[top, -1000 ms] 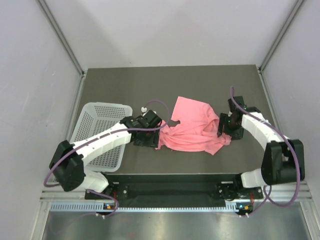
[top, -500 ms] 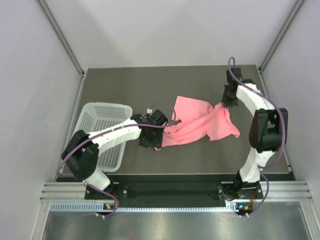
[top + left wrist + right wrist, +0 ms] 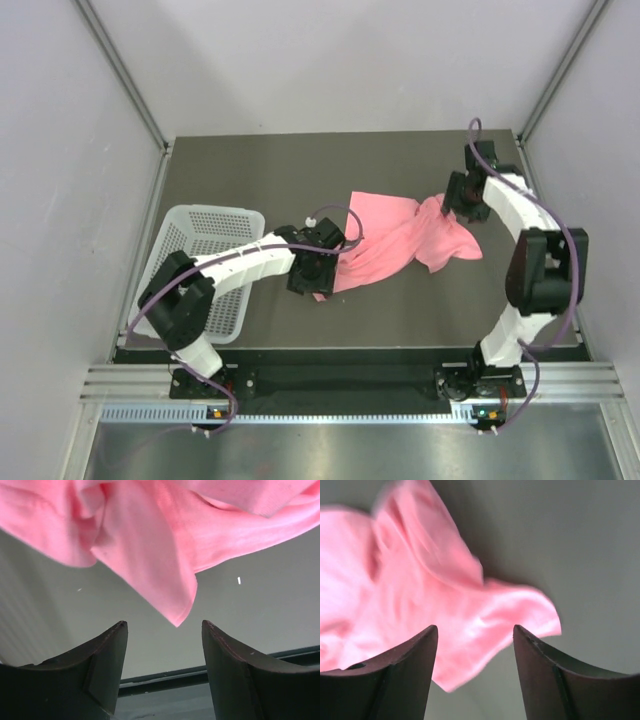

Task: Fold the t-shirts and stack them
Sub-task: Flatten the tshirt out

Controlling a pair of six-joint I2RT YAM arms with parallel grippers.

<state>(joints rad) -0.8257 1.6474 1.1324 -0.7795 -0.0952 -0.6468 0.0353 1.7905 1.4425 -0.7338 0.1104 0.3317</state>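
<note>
One salmon-pink t-shirt [image 3: 400,240] lies crumpled right of centre on the bench [image 3: 270,170], so by my reading you are spreading it, not yet folding. Both claws stand wide and hold nothing: left claw [image 3: 164,627] at the near-left hem, right claw [image 3: 475,630] over the far-right corner. Next, pinch two corners and pull flat. Open room lies toward the far edge; the basket [image 3: 215,210] crowds the left edge.
</note>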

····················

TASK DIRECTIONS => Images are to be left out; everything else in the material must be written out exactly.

TASK ANSWER =>
[top, -1000 ms] 
[top, -500 ms] 
[top + left wrist + right wrist, +0 ms] 

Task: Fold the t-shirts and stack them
Sub-task: Flatten the tshirt out

Controlling a pair of six-joint I2RT YAM arms with parallel grippers.

<state>(joints rad) -0.8257 1.6474 1.1324 -0.7795 -0.0952 -0.6468 0.0353 1.7905 1.4425 -0.7338 0.1104 0.3317</state>
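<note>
One salmon-pink t-shirt [image 3: 400,240] lies crumpled right of centre on the bench [image 3: 270,170], so by my reading you are spreading it, not yet folding. Both claws stand wide and hold nothing: left claw [image 3: 164,627] at the near-left hem, right claw [image 3: 475,630] over the far-right corner. Next, pinch two corners and pull flat. Open room lies toward the far edge; the basket [image 3: 215,210] crowds the left edge.
</note>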

What came before makes up the full response.